What to do: Which lines below hold the word "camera"? Copy all of them.

** Opening Study material block **

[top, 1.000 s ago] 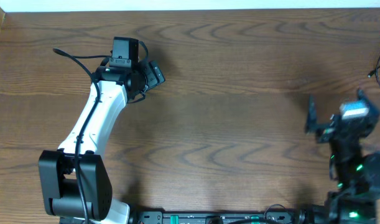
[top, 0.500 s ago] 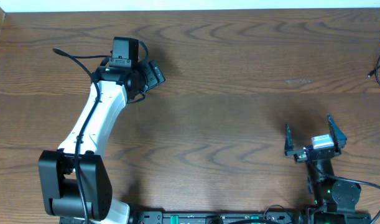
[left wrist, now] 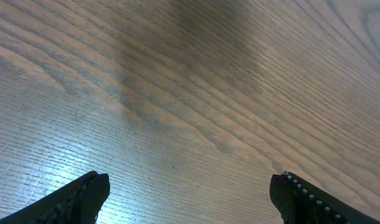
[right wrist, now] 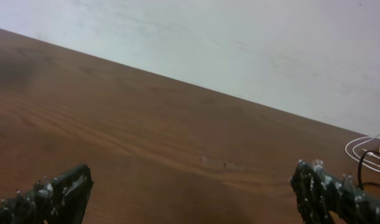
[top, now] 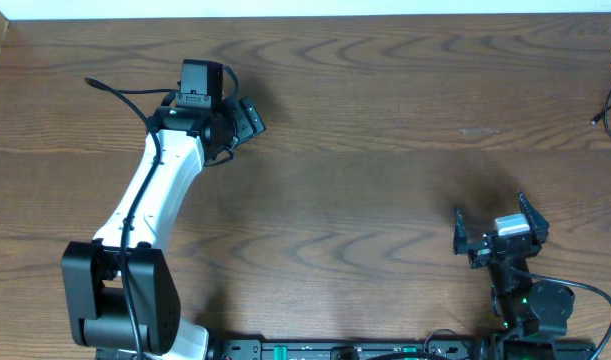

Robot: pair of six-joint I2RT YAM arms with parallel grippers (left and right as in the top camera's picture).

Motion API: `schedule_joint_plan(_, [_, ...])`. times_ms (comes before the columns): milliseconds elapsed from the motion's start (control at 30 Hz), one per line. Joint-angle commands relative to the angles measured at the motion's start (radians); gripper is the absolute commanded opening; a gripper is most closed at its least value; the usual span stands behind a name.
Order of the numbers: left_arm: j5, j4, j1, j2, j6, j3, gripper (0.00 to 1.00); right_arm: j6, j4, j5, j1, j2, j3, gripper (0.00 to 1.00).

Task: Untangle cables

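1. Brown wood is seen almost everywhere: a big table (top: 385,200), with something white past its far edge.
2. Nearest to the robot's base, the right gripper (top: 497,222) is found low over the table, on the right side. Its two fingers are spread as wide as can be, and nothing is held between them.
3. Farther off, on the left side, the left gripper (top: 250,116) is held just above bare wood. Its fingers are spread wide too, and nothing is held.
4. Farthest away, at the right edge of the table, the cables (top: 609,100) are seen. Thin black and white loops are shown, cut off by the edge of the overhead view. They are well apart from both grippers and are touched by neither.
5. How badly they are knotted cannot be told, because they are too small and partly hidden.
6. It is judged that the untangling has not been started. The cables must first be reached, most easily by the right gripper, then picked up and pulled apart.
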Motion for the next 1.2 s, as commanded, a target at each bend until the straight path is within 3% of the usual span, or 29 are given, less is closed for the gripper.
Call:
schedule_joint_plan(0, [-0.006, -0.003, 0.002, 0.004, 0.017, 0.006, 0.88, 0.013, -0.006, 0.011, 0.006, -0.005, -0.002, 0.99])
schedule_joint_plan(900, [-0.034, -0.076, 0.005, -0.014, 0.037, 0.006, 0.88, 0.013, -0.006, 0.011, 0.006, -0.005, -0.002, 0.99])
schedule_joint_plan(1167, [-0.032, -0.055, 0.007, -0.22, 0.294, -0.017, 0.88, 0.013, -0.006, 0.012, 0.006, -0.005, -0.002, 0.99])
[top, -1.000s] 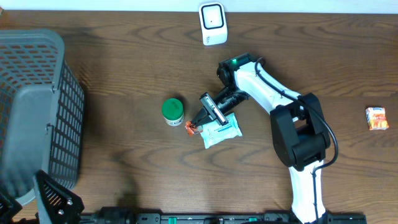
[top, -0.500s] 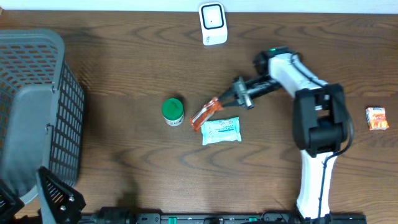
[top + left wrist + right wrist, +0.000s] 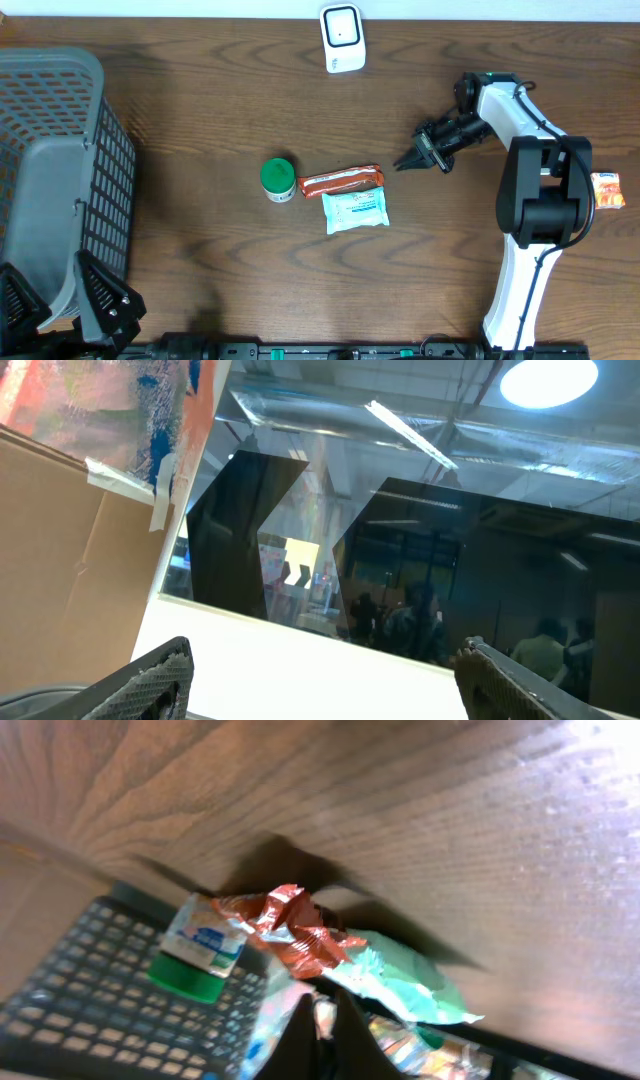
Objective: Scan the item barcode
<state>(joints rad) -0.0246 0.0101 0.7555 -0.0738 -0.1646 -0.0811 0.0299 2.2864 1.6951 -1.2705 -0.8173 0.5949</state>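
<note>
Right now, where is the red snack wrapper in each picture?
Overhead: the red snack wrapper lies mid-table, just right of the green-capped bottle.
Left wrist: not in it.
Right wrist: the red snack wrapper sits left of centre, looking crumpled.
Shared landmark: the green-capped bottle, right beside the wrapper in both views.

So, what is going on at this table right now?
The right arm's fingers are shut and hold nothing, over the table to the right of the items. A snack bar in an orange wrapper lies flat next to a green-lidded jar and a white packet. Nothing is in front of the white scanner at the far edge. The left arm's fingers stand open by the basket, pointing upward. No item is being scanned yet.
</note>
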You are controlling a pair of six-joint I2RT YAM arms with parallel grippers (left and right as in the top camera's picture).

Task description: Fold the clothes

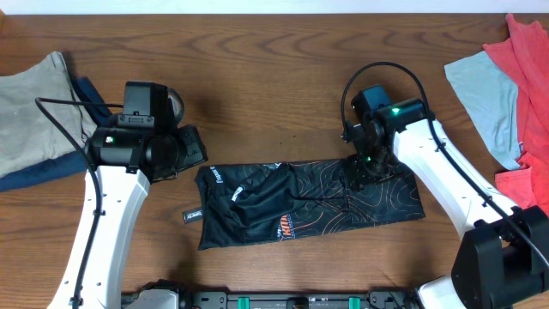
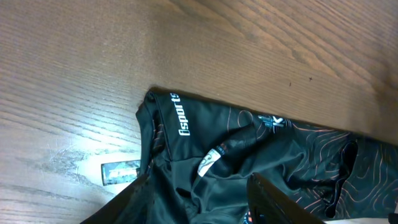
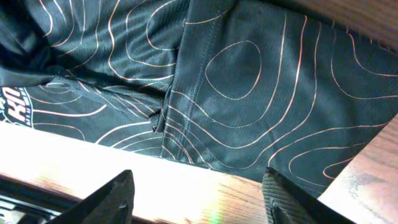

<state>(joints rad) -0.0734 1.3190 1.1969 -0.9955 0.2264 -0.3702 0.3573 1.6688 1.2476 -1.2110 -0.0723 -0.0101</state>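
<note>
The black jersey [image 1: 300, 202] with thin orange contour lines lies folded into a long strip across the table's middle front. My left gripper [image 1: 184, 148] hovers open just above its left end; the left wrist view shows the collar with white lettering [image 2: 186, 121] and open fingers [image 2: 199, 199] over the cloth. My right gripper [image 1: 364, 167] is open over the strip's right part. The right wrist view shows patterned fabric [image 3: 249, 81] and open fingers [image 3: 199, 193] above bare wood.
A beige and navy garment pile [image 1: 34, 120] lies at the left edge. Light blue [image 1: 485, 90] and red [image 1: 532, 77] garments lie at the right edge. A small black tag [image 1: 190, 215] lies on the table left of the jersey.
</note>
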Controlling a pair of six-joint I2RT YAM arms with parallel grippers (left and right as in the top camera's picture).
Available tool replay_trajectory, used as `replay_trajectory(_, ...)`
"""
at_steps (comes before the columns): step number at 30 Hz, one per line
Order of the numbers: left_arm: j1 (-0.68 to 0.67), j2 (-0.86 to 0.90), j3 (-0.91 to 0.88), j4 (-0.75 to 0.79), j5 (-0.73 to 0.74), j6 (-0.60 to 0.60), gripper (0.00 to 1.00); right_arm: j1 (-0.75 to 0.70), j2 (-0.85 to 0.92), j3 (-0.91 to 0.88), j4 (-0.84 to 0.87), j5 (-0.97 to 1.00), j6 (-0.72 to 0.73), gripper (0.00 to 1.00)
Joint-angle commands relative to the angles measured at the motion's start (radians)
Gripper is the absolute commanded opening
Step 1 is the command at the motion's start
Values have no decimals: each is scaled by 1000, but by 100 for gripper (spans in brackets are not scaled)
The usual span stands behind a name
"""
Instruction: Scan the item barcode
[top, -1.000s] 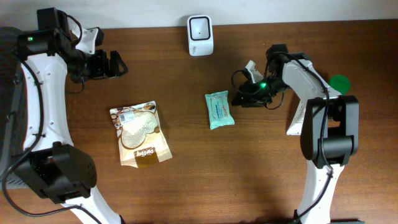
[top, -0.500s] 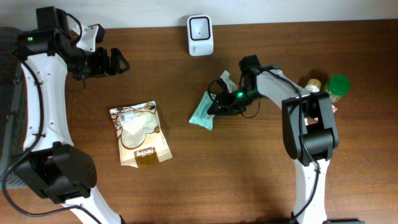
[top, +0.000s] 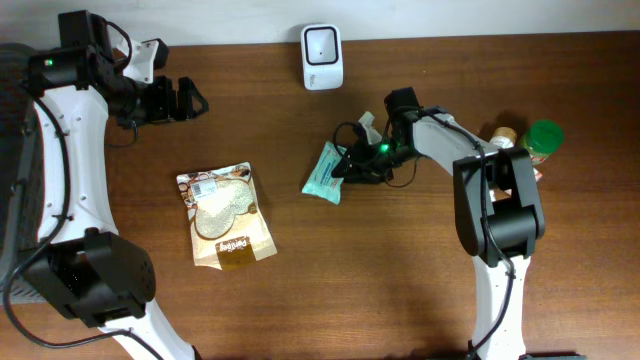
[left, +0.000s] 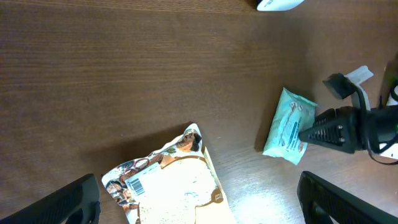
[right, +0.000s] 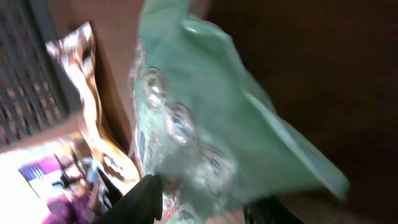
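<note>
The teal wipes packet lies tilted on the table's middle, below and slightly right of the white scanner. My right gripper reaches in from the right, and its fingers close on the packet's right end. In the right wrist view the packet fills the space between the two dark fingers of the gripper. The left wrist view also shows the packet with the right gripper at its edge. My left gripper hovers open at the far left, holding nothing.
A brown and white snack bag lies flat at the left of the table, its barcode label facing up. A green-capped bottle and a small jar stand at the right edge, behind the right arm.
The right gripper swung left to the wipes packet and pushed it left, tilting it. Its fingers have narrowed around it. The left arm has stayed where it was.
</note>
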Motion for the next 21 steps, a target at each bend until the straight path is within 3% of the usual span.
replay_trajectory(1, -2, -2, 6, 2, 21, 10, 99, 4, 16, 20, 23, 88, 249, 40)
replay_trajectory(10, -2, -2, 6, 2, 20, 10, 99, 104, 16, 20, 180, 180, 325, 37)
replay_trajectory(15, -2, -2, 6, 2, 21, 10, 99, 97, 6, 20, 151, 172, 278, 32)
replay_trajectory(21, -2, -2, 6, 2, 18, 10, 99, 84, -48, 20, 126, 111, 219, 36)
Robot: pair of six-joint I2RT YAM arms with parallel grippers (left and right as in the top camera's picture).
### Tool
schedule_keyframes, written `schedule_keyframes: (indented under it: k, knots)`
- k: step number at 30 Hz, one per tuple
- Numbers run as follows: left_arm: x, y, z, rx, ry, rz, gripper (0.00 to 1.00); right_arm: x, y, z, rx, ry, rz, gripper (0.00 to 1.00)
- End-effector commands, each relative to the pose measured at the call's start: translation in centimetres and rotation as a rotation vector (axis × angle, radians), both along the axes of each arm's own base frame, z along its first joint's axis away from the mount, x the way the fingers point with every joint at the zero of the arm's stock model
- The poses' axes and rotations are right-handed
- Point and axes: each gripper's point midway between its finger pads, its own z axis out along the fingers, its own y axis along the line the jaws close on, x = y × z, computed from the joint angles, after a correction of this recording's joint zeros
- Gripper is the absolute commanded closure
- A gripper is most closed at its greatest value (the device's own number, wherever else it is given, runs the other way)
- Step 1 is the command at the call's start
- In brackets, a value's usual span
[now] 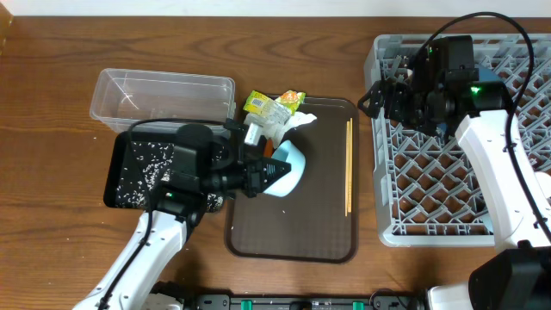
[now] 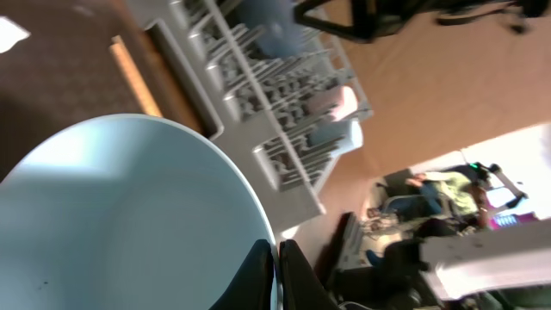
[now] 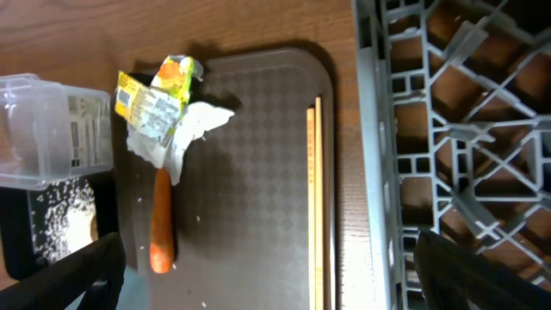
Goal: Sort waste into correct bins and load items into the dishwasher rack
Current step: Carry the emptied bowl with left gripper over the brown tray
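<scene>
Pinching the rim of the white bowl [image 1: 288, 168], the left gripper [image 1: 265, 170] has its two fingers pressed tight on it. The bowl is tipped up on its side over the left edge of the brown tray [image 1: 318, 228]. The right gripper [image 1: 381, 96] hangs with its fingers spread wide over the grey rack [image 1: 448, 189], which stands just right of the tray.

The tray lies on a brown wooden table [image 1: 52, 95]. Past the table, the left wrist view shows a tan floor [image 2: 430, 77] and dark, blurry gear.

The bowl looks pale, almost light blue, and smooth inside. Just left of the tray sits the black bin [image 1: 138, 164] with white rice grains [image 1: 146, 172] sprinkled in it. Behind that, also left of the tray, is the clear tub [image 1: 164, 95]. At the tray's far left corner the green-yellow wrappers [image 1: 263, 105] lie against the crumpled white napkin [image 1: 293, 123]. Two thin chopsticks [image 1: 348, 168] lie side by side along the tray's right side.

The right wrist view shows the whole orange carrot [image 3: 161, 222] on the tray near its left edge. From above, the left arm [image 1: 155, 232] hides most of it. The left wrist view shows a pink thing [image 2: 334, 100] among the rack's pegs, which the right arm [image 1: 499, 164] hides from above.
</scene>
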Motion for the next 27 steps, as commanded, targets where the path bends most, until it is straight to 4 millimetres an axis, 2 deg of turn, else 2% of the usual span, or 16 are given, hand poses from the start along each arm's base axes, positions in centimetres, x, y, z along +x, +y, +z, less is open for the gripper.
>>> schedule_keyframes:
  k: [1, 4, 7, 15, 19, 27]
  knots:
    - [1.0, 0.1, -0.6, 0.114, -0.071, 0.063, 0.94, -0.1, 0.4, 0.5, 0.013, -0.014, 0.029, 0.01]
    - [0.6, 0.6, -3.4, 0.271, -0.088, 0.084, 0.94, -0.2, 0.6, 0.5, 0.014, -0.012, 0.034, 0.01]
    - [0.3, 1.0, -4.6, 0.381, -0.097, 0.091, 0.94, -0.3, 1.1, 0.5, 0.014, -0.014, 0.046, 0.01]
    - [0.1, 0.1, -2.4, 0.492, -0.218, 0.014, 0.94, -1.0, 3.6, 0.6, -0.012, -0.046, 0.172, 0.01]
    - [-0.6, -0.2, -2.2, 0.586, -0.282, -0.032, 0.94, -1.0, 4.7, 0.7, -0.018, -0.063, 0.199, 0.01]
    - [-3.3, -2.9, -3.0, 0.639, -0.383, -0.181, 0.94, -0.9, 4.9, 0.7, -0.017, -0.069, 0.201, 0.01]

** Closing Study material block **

Written answer:
Robot: pair of six-joint I2RT YAM arms with parallel grippers (left and right as in the top camera's picture).
You are controlling a pair of six-joint I2RT YAM arms with parallel grippers (left and right as in the top camera's picture).
Controlling a pair of six-joint I2RT YAM arms with parallel grippers (left and right as in the top camera's picture).
Robot: pair of six-joint I2RT YAM arms with parallel grippers (left and right as in the top camera's picture).

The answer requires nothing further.